When your hypotheses involve a variation to the levels of a single IV - then you will be using a univariate design

1. Where the IV is a group, the decision then is to how many levels of the group IV are required in the design.
   • If 2 groups (e.g. control vs treatment) = 2 level single IV design = only suitable analysis is an independent samples t-test.
   • If > 2 groups (e.g. placebo, drug 1, drug 2) = a one-way ANOVA is the only suitable analysis.
2. Where the IV is instead a repeated measure - i.e., same participants are tested on multiple occasions - then a within- subjects design is required -> the levels of the IV (e.g. number of test points) determines the analysis.

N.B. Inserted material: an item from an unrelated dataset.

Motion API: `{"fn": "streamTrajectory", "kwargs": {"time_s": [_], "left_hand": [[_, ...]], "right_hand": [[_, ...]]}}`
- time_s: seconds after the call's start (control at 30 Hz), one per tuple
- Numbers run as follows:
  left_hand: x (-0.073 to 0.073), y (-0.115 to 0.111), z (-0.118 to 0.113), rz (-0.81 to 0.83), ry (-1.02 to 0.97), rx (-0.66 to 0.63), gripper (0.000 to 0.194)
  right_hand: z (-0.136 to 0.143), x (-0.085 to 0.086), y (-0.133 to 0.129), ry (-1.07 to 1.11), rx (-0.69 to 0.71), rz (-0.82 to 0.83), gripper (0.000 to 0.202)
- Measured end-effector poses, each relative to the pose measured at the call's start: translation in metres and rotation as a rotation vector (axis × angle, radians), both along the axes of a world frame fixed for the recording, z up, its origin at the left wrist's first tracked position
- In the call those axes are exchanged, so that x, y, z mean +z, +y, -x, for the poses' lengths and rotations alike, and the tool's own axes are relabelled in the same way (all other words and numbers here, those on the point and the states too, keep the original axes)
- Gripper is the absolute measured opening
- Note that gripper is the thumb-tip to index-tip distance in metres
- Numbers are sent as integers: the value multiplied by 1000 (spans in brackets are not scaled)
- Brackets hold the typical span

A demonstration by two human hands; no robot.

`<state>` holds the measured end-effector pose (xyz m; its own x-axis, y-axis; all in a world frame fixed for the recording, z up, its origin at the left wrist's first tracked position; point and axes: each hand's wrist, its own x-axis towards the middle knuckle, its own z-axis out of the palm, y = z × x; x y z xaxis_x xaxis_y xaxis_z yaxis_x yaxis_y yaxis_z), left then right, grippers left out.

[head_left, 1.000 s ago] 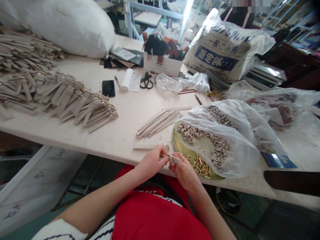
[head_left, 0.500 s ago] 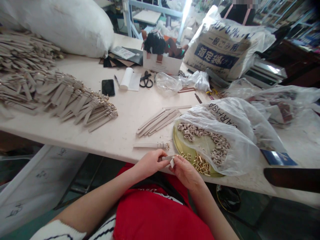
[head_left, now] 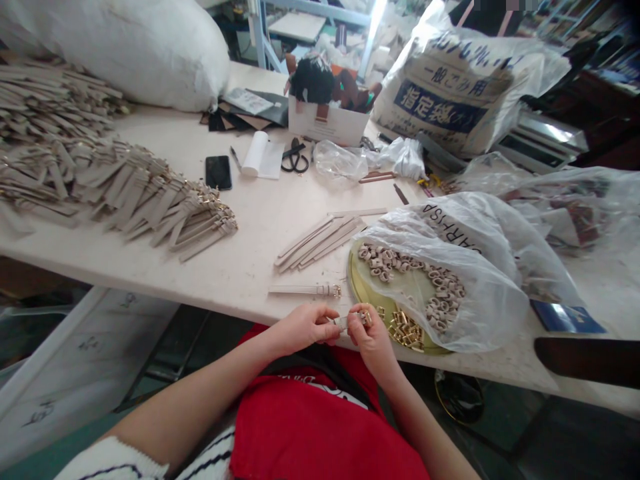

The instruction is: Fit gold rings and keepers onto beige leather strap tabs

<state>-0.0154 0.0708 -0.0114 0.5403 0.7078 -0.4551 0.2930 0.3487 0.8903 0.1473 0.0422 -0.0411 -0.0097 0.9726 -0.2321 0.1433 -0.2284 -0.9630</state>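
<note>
Near the table's front edge, my left hand [head_left: 307, 327] is closed on a beige strap [head_left: 341, 323]. My right hand [head_left: 371, 337] pinches the same strap at its other end, where a gold buckle [head_left: 369, 318] shows at the fingertips. Fingers cover most of the strap. Just beyond my hands lies a strap with a buckle [head_left: 305, 291], and behind it a small stack of plain straps [head_left: 320, 244]. To the right, a yellow-green round tray [head_left: 358, 283] carries beige strap loops [head_left: 445, 293] and loose gold buckles [head_left: 406, 330], partly under a clear plastic bag [head_left: 480, 267].
A large heap of buckled straps [head_left: 145, 193] covers the table's left side. Farther back are a phone [head_left: 219, 173], a white roll [head_left: 255, 155], black scissors [head_left: 295, 159] and a white box [head_left: 327, 125]. A dark bar [head_left: 585, 360] juts in from the right.
My right hand has shifted slightly right along the strap. A gold buckle now shows at its fingertips, and the pale strap end between my hands has turned. The view has shifted a little.
</note>
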Motion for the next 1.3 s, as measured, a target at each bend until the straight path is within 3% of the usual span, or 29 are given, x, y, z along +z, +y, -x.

   • If 2 levels of the within-subjects IV = paired-samples t-test is the only suitable analysis.
   • If >3 levels of the within-subjects IV = a repeated measures ANOVA is the suitable analysis.
3. If the hypotheses predict an interaction between a between-subjects IV (group) and a within-subjects IV (age) = a 2 factor ANOVA -> as it evaluates the between-subjects and within-subjects changes separately before examining the interaction between the within- and between-subjects factors
   • e.g., comparing 2 groups (treatment vs control) over time (pre-treatment vs post-treatment) - Interaction effect would determine that the treatment group changed from pre- to post-assessment, but no change observed in the control group).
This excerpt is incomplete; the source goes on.